- _Activity_: Whenever the word "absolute" appears in a line of the data below, copy that line.

- _Materials provided_:
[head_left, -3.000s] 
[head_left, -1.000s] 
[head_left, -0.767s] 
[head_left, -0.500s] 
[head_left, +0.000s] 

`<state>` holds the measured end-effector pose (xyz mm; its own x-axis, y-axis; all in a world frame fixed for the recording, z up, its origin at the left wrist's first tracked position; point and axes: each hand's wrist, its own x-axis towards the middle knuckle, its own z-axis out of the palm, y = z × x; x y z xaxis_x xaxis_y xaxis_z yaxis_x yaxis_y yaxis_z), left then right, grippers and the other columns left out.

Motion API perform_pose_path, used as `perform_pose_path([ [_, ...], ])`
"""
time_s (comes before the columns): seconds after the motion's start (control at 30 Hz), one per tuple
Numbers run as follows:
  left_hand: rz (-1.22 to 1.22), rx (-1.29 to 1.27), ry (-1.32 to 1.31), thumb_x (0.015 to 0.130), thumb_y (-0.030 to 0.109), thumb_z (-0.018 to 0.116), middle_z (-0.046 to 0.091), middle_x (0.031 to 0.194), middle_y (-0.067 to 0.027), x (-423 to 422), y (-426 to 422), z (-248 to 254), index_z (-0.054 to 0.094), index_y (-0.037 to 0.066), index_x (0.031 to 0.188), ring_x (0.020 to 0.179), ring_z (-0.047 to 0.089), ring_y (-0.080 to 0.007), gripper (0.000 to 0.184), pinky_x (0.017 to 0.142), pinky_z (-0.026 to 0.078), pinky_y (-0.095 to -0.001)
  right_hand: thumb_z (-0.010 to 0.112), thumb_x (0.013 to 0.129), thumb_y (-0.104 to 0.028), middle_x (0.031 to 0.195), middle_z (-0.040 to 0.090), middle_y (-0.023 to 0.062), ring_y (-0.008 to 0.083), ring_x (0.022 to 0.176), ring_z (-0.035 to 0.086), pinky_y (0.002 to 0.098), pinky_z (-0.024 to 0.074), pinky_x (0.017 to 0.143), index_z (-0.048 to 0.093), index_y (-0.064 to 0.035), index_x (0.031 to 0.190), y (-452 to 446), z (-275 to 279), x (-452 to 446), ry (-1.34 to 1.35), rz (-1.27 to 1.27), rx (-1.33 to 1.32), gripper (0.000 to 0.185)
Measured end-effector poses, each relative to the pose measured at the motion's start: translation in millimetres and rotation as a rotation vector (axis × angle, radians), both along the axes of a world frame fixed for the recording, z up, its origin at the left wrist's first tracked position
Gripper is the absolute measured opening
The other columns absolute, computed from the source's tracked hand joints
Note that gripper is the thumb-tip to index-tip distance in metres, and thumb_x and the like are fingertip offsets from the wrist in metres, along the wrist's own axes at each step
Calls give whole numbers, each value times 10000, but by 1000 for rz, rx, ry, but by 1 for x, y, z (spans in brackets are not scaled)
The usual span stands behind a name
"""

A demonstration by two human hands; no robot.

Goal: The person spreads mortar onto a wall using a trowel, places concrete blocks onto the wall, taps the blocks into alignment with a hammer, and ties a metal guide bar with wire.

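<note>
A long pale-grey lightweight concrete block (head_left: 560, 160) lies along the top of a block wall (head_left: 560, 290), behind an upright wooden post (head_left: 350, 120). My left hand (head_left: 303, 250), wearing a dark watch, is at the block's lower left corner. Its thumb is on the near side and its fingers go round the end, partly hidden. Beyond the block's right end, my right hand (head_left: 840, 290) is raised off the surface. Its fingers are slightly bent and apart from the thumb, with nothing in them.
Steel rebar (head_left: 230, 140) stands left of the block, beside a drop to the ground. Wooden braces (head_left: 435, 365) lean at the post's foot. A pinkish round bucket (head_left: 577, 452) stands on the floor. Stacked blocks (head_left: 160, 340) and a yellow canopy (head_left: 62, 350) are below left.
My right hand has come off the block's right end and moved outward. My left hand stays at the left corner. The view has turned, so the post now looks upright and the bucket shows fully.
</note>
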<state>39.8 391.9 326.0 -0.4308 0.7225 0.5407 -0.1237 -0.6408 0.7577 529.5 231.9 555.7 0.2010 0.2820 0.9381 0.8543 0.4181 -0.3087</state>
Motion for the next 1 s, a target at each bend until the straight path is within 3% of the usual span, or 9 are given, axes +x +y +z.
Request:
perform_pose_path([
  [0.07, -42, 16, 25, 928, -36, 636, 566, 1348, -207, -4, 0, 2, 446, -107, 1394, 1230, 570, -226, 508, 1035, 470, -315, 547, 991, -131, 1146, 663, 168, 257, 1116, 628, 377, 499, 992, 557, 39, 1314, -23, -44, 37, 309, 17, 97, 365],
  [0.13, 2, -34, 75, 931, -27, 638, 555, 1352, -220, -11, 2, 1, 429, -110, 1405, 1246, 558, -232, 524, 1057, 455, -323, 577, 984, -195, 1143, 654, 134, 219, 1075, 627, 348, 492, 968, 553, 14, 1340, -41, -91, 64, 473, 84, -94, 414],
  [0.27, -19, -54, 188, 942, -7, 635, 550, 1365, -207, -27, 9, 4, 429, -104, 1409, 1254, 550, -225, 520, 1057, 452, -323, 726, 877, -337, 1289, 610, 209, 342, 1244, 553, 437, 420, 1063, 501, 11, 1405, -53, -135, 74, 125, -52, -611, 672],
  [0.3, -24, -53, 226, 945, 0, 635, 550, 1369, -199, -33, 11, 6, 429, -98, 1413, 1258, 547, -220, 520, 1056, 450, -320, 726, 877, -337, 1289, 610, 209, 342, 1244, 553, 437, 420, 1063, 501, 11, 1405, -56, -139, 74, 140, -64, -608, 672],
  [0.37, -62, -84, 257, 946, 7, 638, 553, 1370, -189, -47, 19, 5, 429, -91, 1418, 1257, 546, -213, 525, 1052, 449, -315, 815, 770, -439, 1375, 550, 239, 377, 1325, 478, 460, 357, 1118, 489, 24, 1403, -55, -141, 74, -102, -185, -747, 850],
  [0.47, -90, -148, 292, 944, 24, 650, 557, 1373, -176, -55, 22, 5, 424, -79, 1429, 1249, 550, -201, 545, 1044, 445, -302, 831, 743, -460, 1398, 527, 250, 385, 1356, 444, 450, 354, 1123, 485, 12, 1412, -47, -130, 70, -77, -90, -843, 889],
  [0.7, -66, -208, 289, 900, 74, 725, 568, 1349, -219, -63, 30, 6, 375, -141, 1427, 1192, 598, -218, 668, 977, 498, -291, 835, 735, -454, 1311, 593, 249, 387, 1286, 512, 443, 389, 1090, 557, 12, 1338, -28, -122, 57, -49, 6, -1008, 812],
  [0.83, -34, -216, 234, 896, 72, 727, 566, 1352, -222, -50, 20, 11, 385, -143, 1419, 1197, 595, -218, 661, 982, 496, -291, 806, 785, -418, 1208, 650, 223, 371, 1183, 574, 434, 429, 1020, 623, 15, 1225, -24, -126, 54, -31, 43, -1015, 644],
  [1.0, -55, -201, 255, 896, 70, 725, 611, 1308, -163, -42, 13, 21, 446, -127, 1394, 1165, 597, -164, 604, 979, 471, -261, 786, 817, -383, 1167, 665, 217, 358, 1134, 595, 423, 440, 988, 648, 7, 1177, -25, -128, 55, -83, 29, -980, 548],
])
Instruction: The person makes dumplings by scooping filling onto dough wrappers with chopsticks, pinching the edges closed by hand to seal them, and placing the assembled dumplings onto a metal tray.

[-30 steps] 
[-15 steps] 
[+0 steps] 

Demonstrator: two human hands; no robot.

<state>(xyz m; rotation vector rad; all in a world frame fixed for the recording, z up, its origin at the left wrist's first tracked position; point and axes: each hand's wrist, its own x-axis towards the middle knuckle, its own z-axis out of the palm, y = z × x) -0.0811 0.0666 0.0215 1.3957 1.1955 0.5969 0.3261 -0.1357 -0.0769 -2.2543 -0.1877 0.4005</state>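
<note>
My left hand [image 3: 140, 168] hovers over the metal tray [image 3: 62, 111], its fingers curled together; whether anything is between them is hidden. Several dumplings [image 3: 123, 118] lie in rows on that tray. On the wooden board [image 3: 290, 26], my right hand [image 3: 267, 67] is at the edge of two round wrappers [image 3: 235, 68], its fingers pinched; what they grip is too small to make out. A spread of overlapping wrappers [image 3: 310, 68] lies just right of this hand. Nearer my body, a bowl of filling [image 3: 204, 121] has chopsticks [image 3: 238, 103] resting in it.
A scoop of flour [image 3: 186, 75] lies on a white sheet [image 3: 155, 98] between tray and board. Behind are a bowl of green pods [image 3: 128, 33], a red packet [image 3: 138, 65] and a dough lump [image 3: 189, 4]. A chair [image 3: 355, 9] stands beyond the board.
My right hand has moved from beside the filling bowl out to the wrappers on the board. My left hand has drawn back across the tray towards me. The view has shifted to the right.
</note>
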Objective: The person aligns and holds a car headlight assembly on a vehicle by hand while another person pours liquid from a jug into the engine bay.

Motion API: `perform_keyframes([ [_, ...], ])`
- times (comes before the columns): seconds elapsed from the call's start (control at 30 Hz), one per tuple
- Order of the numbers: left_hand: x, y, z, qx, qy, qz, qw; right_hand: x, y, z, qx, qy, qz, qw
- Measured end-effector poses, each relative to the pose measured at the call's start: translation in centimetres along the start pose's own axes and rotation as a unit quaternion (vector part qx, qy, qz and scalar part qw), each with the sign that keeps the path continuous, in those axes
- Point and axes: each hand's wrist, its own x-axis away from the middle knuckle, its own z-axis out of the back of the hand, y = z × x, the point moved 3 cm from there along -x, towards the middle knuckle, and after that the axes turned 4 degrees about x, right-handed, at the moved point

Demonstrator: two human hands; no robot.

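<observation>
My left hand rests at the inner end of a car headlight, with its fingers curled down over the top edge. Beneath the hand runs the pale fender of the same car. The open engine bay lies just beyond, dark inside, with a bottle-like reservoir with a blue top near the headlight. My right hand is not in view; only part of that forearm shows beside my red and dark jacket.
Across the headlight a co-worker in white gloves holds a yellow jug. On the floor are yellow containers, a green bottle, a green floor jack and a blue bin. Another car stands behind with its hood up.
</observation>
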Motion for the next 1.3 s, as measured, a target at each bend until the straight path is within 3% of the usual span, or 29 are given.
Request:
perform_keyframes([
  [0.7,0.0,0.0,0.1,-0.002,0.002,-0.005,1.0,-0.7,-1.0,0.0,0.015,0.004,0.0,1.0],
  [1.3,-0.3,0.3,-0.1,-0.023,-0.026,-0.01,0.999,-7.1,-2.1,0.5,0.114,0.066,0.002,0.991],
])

- _Response area_:
Gripper is the absolute measured opening
The other columns absolute, computed from the source's tracked hand joints

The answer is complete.